Input data
━━━━━━━━━━━━━━━━
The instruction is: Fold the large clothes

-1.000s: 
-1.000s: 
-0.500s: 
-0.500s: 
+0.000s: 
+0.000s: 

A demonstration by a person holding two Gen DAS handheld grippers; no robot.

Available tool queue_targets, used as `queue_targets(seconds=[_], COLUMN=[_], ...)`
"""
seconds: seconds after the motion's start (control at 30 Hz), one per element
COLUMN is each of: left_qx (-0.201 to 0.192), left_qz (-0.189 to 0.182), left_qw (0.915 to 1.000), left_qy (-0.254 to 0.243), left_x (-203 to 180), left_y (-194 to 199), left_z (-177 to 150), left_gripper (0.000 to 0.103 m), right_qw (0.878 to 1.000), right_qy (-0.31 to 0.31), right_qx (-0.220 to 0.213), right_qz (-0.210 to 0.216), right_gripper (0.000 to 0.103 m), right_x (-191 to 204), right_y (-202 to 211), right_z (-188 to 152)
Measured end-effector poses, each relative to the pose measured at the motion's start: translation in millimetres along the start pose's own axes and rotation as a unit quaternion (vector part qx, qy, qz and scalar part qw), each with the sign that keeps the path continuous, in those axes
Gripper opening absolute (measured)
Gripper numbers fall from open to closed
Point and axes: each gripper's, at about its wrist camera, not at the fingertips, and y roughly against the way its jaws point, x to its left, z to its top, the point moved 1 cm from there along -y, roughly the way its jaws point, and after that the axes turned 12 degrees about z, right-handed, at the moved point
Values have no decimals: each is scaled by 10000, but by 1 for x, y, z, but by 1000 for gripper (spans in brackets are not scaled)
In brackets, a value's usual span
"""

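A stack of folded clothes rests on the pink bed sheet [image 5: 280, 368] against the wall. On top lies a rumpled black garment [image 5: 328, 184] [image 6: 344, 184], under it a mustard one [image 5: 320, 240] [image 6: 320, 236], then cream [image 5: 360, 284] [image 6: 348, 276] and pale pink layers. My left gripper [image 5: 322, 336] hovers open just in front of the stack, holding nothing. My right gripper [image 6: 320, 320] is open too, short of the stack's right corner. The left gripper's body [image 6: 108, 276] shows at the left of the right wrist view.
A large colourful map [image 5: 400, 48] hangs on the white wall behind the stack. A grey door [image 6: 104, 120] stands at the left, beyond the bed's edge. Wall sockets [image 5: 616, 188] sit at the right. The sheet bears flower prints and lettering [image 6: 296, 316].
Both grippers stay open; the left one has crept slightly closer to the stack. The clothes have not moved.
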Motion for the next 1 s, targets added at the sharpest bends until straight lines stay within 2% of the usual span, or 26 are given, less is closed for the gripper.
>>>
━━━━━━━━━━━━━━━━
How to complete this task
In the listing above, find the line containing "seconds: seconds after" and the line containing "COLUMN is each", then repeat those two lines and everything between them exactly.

Answer for the task
seconds: seconds after the motion's start (control at 30 Hz), one per element
COLUMN is each of: left_qx (-0.201 to 0.192), left_qz (-0.189 to 0.182), left_qw (0.915 to 1.000), left_qy (-0.254 to 0.243), left_x (-203 to 180), left_y (-194 to 199), left_z (-177 to 150), left_gripper (0.000 to 0.103 m), right_qw (0.878 to 1.000), right_qy (-0.31 to 0.31), right_qx (-0.220 to 0.213), right_qz (-0.210 to 0.216), right_gripper (0.000 to 0.103 m), right_x (-191 to 204), right_y (-202 to 211), right_z (-188 to 152)

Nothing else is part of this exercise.